▶ _Your task_: Would you copy exactly the lines in the data below from the one that has "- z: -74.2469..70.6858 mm" through the one that has "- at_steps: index", dropping any pictures?
-- Exercise data follows --
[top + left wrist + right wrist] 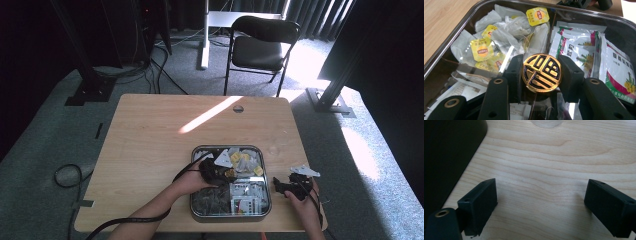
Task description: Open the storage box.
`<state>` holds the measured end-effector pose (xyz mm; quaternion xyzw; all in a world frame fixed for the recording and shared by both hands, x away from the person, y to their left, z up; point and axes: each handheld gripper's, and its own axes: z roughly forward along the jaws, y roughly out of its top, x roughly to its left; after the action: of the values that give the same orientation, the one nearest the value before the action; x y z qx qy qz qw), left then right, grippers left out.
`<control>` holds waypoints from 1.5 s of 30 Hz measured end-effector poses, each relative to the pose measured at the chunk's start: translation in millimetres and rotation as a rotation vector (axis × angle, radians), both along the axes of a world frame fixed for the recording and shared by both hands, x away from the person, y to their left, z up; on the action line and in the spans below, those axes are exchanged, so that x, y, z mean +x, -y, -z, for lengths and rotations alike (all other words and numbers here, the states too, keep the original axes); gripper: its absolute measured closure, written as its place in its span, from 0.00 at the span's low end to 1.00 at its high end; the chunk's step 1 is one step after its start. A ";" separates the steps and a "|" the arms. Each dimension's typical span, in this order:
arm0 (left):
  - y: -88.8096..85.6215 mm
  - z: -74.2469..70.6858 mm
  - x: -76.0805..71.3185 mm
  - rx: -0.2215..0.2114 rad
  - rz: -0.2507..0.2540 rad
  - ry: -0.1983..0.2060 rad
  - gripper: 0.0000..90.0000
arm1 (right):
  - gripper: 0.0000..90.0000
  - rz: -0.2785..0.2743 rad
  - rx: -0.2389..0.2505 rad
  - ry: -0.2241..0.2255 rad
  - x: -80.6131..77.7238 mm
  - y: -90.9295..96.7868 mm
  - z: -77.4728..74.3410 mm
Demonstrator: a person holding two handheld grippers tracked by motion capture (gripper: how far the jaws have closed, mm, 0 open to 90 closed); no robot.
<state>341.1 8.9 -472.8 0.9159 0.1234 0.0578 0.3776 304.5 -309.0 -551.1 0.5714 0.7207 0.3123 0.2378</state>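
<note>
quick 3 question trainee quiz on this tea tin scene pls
1. What does the left gripper clamp?
2. True or false: the right gripper holds a tea bag.
3. The yellow-tagged tea bags lie in which place? A) the tin B) the bare table C) the chair

Key:
1. A round gold and black knob, above the tin.
2. False: its jaws stand open over the table, nothing between them.
3. A
</note>
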 end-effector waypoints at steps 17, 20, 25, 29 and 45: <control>-9.2 -34.1 5.4 -0.036 0.000 0.015 0.65 | 0.12 0.000 -0.001 0.001 0.1 0.1 0.0; -12.6 -36.6 6.2 -0.031 -0.008 0.027 0.65 | 0.12 -0.001 -0.001 0.000 0.1 0.1 0.0; -20.3 -37.2 7.3 -0.028 -0.024 0.026 0.65 | 0.12 0.000 -0.001 0.000 0.1 0.1 0.0; -29.4 -38.1 8.9 -0.031 -0.047 0.033 0.65 | 0.12 0.000 -0.001 0.001 0.1 0.1 0.0; -73.8 -37.1 15.9 -0.019 -0.145 0.035 0.65 | 0.12 0.000 -0.001 0.000 0.1 0.0 0.0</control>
<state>357.1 82.7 -435.7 0.8998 0.1833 0.0999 0.3832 304.6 -309.0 -551.1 0.5712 0.7208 0.3121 0.2381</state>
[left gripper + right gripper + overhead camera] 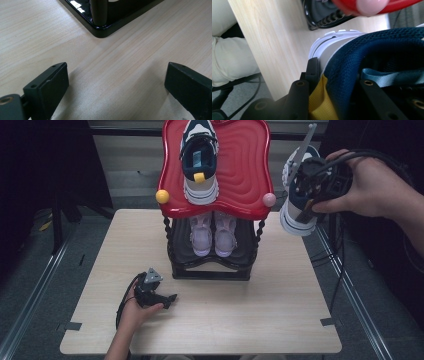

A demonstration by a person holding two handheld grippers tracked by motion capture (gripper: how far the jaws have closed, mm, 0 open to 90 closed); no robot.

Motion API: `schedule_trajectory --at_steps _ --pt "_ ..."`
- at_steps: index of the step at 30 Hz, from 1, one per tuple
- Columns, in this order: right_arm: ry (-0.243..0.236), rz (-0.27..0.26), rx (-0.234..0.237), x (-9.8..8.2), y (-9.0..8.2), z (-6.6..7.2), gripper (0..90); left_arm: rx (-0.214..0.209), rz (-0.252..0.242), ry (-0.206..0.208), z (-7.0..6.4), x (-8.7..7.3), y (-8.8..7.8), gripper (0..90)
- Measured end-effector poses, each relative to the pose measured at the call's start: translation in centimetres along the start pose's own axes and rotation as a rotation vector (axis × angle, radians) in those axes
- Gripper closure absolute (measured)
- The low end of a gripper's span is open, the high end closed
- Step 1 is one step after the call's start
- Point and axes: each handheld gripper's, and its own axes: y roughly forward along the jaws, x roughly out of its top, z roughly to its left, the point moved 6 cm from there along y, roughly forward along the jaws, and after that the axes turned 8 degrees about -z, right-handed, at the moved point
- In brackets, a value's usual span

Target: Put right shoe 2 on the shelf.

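On the pale wooden counter [100, 270] stands a two-tier shoe rack: a black lower shelf [210, 270] carrying a pair of lilac shoes [213, 236], and above it a red wavy tray [245, 170] where one navy-and-white sneaker [200, 165] already lies, heel toward the person, with free tray surface to its right. Its mate, the second sneaker [296, 202], hangs in the air just right of the tray, toe down and clear of the counter, held by the right hand-held gripper [312, 187]; in the right gripper view the jaws pinch the heel collar, one outside against the grey heel beside the yellow tab [318, 100], the other inside the navy lining. The left hand-held gripper [159, 297] rests on the counter near the rack's front left corner, its jaws wide apart with nothing but bare wood between them. By my reading the step in hand is carrying the second sneaker to join the first on the tray. The next move calls for swinging it leftward over the tray's raised rim and past the pink knob [269, 199], levelling the sole, lowering it beside its mate without nudging that shoe, then releasing.
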Motion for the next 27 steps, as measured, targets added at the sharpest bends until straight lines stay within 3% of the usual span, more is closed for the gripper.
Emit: schedule_trajectory --at_steps 11,20,27 --pt "-0.058 -0.018 -0.063 4.3 -2.5 -0.3 72.2 0.005 -0.005 0.001 0.0 0.0 0.0 5.0" --pt "-0.099 -0.036 -0.100 7.9 -2.3 -0.9 72.2 0.003 -0.004 0.001 0.0 0.0 0.0 5.0" --pt "-0.116 -0.043 -0.116 9.6 -1.2 -1.5 72.2 0.003 -0.004 0.001 0.0 0.0 0.0 5.0"
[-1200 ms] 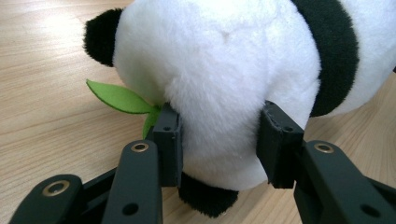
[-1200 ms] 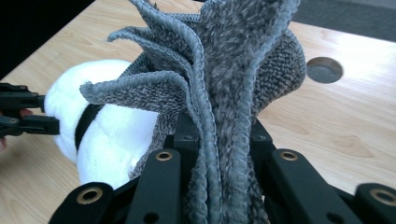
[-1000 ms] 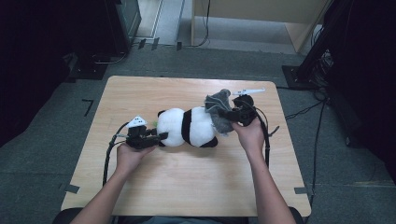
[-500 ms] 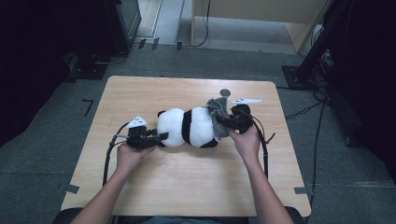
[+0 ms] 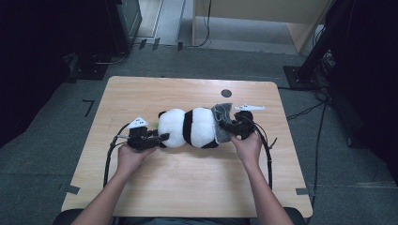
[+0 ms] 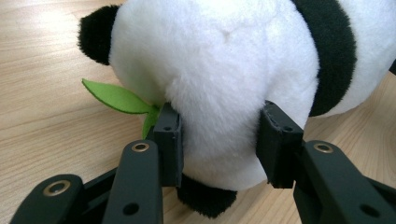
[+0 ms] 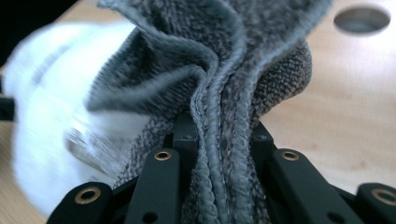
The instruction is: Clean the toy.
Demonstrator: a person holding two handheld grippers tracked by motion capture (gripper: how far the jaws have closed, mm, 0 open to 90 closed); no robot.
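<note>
A: Plush panda (image 5: 190,128) lies on its side near the middle of the counter (image 5: 187,187). Left gripper (image 5: 159,137) has its fingers (image 6: 169,140) clamped on the white fur at the head end; a green felt leaf (image 6: 116,97) sticks out just beside one finger.

B: Right gripper (image 5: 224,126)?

A: Its fingers (image 7: 184,135) are closed on a bunched fold of the grey knitted garment (image 5: 222,123), which sits over the panda's other end.

B: Risks?

A: Judged: the right grip holds only gathered fabric. A hard pull toward the head could slip the knit out of the fingers, or stretch it. The left hold is on soft pile, so the toy may squirm loose and slide on the counter if the two pulls are not opposed. The leaf could get pinched.

B: Containers?

A: None on the counter. The garment acts as a sleeve; only the panda's rear end is inside it. A round hole (image 5: 226,93) in the counter holds nothing visible.
</note>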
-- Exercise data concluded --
▶ _Answer box_:
  - z: -74.2469..70.6858 mm
  - x: -76.0805..71.3185 mm
  - rx: -0.2215..0.2114 rad
  - rz: -0.2507..0.2540 rad
  - ry: -0.1983..0.2060 rad
  - gripper: 0.0000..90.0000
arm1 (right):
  - gripper: 0.0000..90.0000
  - rz: -0.2785..0.2743 rad
  - rx: -0.2389..0.2505 rad
  - ry: -0.2241..0.2255 rad
  - x: -80.6131..77.7238 mm
  - y: -90.9295..96.7868 mm
  - z: -77.4728..74.3410 mm
Demonstrator: a person holding two handheld grippers tracked by motion capture (gripper: how far the jaws have closed, mm, 0 open to 90 closed); no robot.
<state>341.1 8.9 -472.8 0.9159 0.1234 0.0578 0.3776 304.5 -309.0 -551.1 0.5714 0.7207 0.3123 0.2378</state>
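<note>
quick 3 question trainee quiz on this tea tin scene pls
1. What does the left gripper clamp?
2. True or false: the right gripper holds a tea bag.
3. The yellow-tagged tea bags lie in which place? A) the tin B) the bare table C) the chair

Key:
1. A round gold and black knob, above the tin.
2. False: its jaws stand open over the table, nothing between them.
3. A
</note>
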 end-effector waypoints at steps 17, 20, 25, 29 and 45: <control>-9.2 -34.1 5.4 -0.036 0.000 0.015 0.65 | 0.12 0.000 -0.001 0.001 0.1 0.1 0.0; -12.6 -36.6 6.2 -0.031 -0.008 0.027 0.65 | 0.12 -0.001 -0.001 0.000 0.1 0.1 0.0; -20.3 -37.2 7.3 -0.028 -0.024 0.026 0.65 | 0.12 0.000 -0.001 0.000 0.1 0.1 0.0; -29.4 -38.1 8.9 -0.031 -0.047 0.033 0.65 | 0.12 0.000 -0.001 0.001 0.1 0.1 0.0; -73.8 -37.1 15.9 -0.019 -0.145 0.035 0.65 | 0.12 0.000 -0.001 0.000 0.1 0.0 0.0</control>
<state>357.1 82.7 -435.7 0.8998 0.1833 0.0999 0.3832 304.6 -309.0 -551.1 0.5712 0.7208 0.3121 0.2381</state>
[left gripper + right gripper + overhead camera] 

A demonstration by a person holding two handheld grippers tracked by motion capture (gripper: how far the jaws have closed, mm, 0 open to 90 closed); no robot.

Motion API: `schedule_trajectory --at_steps _ --pt "_ ..."`
- at_steps: index of the step at 30 Hz, from 1, one per tuple

This concludes the output.